▶ [Aim of the task]:
An exact copy of all entries is the expected answer.

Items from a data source
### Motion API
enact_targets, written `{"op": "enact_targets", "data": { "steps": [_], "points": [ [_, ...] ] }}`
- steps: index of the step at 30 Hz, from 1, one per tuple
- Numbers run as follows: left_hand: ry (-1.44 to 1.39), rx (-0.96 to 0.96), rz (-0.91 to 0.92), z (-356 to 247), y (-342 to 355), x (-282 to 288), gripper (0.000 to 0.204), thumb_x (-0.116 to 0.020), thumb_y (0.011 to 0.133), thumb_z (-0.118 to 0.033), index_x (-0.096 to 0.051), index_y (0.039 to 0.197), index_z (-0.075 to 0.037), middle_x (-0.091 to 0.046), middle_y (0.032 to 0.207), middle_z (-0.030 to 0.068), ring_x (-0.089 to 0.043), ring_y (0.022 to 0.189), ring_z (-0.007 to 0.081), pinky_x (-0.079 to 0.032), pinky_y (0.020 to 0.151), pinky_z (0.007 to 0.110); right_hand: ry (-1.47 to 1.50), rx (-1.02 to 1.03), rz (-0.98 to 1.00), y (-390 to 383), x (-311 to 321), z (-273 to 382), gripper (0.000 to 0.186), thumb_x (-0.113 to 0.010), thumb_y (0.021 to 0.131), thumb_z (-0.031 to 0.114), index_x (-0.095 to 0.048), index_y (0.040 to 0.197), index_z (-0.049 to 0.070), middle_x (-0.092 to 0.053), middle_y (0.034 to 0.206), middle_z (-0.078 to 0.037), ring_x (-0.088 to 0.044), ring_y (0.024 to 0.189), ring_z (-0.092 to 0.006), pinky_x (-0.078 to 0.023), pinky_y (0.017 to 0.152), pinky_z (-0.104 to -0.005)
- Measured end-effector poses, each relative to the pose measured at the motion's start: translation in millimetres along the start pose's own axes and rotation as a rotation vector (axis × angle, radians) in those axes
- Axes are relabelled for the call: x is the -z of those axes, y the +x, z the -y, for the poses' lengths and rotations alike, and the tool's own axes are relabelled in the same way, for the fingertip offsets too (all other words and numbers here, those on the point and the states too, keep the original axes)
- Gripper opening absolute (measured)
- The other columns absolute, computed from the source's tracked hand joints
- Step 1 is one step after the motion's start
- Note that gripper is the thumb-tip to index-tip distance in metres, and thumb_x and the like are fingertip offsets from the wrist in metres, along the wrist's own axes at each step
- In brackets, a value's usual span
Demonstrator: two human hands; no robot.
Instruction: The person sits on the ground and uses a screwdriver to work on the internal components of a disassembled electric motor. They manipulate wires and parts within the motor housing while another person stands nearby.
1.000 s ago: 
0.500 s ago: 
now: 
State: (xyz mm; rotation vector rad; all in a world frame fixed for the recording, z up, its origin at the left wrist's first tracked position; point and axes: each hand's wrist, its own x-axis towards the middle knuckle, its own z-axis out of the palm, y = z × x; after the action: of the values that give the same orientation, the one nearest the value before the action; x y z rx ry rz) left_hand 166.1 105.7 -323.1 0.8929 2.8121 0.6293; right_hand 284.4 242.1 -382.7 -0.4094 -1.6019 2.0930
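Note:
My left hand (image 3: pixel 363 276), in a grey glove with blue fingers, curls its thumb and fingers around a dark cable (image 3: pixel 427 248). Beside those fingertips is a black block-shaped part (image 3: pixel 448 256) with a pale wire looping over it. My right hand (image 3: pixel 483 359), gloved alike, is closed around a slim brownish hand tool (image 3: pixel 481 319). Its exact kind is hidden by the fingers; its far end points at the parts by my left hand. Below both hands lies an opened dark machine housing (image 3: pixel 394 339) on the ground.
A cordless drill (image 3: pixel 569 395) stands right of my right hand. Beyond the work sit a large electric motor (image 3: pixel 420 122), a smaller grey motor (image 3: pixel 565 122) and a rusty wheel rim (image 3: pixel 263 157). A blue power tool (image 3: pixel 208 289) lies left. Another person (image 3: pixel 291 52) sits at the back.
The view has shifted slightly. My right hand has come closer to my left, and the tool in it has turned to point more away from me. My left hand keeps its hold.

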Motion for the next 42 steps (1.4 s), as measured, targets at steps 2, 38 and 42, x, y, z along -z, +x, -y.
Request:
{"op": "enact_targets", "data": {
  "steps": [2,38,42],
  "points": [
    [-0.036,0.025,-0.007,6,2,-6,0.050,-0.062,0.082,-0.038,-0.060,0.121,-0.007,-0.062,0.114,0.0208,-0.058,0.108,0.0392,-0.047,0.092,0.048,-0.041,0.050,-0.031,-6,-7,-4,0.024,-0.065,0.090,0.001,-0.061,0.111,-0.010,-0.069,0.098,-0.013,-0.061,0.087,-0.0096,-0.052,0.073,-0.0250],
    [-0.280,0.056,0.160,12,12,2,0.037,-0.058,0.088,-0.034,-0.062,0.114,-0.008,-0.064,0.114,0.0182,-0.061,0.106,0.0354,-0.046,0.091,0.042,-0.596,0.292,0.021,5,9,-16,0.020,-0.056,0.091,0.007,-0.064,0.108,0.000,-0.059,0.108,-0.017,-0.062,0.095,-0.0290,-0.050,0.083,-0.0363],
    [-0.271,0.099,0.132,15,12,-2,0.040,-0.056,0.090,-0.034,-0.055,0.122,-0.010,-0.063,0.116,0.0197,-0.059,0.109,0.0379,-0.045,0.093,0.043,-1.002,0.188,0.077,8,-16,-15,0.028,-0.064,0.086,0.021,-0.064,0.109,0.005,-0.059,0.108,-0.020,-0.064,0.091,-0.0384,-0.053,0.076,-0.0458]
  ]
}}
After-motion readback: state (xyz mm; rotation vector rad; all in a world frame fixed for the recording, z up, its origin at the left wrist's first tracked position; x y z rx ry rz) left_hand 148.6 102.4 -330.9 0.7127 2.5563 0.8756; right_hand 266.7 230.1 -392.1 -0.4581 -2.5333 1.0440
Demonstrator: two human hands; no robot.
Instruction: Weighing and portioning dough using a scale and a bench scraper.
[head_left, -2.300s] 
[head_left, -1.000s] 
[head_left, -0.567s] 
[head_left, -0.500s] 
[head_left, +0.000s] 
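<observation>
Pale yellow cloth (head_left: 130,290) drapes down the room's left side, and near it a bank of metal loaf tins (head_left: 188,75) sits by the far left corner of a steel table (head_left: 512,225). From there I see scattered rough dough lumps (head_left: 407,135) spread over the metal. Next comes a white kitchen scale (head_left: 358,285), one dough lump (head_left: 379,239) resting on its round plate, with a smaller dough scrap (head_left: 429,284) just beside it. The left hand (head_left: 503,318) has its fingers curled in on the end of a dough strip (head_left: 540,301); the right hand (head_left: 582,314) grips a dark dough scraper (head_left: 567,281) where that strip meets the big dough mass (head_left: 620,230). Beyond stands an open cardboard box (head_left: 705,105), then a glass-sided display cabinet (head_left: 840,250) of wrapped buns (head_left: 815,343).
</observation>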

▶ [Answer below]:
### Motion API
enact_targets, written `{"op": "enact_targets", "data": { "steps": [_], "points": [ [_, ...] ] }}`
- steps: index of the step at 30 Hz, from 1, one per tuple
- Numbers run as follows: left_hand: ry (-1.44 to 1.39), rx (-0.96 to 0.96), rz (-0.91 to 0.92), z (-356 to 247), y (-342 to 355), x (-282 to 288), gripper (0.000 to 0.204), thumb_x (-0.116 to 0.020), thumb_y (0.011 to 0.133), thumb_z (-0.118 to 0.033), index_x (-0.096 to 0.051), index_y (0.039 to 0.197), index_z (-0.075 to 0.037), middle_x (-0.091 to 0.046), middle_y (0.032 to 0.207), middle_z (-0.030 to 0.068), ring_x (-0.089 to 0.043), ring_y (0.022 to 0.189), ring_z (-0.007 to 0.081), pinky_x (-0.079 to 0.032), pinky_y (0.020 to 0.151), pinky_z (0.007 to 0.110); right_hand: ry (-1.47 to 1.50), rx (-1.02 to 1.03), rz (-0.98 to 1.00), y (-390 to 383), x (-311 to 321), z (-273 to 382), gripper (0.000 to 0.186), thumb_x (-0.113 to 0.010), thumb_y (0.021 to 0.131), thumb_z (-0.031 to 0.114), index_x (-0.095 to 0.048), index_y (0.040 to 0.197), index_z (-0.049 to 0.070), middle_x (-0.092 to 0.053), middle_y (0.034 to 0.206), middle_z (-0.078 to 0.037), ring_x (-0.088 to 0.044), ring_y (0.024 to 0.189), ring_z (-0.092 to 0.006), pinky_x (-0.078 to 0.023), pinky_y (0.017 to 0.152), pinky_z (-0.104 to -0.005)
- Measured end-effector poses, each relative to the pose measured at the motion's start: translation in millimetres along the start pose's own axes and rotation as a rotation vector (axis × angle, radians) in those axes
- Axes are relabelled for the call: x is the -z of those axes, y the +x, z the -y, for the poses' lengths and rotations alike, and the tool's own axes are relabelled in the same way, for the fingertip offsets too (all other words and numbers here, those on the point and the states too, keep the original axes)
- Gripper opening absolute (measured)
- The other columns absolute, computed from the source's tracked hand joints
- Step 1 is one step after the motion's start
- Note that gripper is the thumb-tip to index-tip distance in metres, and thumb_x and the like are fingertip offsets from the wrist in metres, along the wrist's own axes at each step
- In brackets, a value's usual span
Demonstrator: two human hands; no robot.
Instruction: The person sits on the ground and uses a screwdriver to work on the internal components of a disassembled electric motor. They manipulate wires and parts within the motor housing while another person stands nearby.
1.000 s ago: 
0.500 s ago: 
now: 
State: (xyz mm; rotation vector rad; all in a world frame fixed for the recording, z up, its origin at the left wrist's first tracked position; point and axes: each hand's wrist, its own x-axis towards the middle knuckle, its own z-axis out of the palm, y = z × x; after the action: of the values that give the same orientation, the one nearest the value before the action; x y z rx ry rz) left_hand 166.1 105.7 -323.1 0.8929 2.8121 0.6293; right_hand 284.4 242.1 -382.7 -0.4094 -1.6019 2.0930
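Note:
My left hand (image 3: pixel 363 276), in a grey glove with blue fingers, curls its thumb and fingers around a dark cable (image 3: pixel 427 248). Beside those fingertips is a black block-shaped part (image 3: pixel 448 256) with a pale wire looping over it. My right hand (image 3: pixel 483 359), gloved alike, is closed around a slim brownish hand tool (image 3: pixel 481 319). Its exact kind is hidden by the fingers; its far end points at the parts by my left hand. Below both hands lies an opened dark machine housing (image 3: pixel 394 339) on the ground.
A cordless drill (image 3: pixel 569 395) stands right of my right hand. Beyond the work sit a large electric motor (image 3: pixel 420 122), a smaller grey motor (image 3: pixel 565 122) and a rusty wheel rim (image 3: pixel 263 157). A blue power tool (image 3: pixel 208 289) lies left. Another person (image 3: pixel 291 52) sits at the back.
The view has shifted slightly. My right hand has come closer to my left, and the tool in it has turned to point more away from me. My left hand keeps its hold.
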
Motion for the next 42 steps (1.4 s), as measured, targets at steps 2, 38 and 42, x, y, z along -z, +x, -y.
Request:
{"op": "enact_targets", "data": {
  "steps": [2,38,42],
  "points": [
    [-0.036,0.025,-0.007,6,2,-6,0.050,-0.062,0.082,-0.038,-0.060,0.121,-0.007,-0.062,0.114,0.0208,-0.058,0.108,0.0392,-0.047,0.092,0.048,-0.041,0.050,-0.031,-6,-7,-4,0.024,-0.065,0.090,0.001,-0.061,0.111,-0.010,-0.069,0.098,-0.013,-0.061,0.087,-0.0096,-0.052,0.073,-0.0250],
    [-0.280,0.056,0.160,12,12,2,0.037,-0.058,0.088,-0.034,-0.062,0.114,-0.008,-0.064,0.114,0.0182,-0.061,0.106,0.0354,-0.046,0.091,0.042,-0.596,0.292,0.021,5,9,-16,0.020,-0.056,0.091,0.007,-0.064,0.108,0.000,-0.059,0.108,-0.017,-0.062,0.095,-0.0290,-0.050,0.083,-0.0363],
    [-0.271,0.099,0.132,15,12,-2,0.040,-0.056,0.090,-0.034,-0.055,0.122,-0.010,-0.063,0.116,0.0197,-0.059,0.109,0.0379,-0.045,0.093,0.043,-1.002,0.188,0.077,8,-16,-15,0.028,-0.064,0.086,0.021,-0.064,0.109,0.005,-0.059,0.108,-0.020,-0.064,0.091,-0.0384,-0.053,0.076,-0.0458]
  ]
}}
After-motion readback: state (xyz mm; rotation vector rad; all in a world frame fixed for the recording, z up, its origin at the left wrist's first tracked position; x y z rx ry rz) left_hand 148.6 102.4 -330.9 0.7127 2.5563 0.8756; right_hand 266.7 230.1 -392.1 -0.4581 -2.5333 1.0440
Demonstrator: two human hands; no robot.
Instruction: Weighing and portioning dough using a scale and a bench scraper.
[head_left, -2.300s] 
[head_left, -1.000s] 
[head_left, -0.567s] 
[head_left, -0.500s] 
[head_left, +0.000s] 
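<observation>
Pale yellow cloth (head_left: 130,290) drapes down the room's left side, and near it a bank of metal loaf tins (head_left: 188,75) sits by the far left corner of a steel table (head_left: 512,225). From there I see scattered rough dough lumps (head_left: 407,135) spread over the metal. Next comes a white kitchen scale (head_left: 358,285), one dough lump (head_left: 379,239) resting on its round plate, with a smaller dough scrap (head_left: 429,284) just beside it. The left hand (head_left: 503,318) has its fingers curled in on the end of a dough strip (head_left: 540,301); the right hand (head_left: 582,314) grips a dark dough scraper (head_left: 567,281) where that strip meets the big dough mass (head_left: 620,230). Beyond stands an open cardboard box (head_left: 705,105), then a glass-sided display cabinet (head_left: 840,250) of wrapped buns (head_left: 815,343).
</observation>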

This output has come to an end.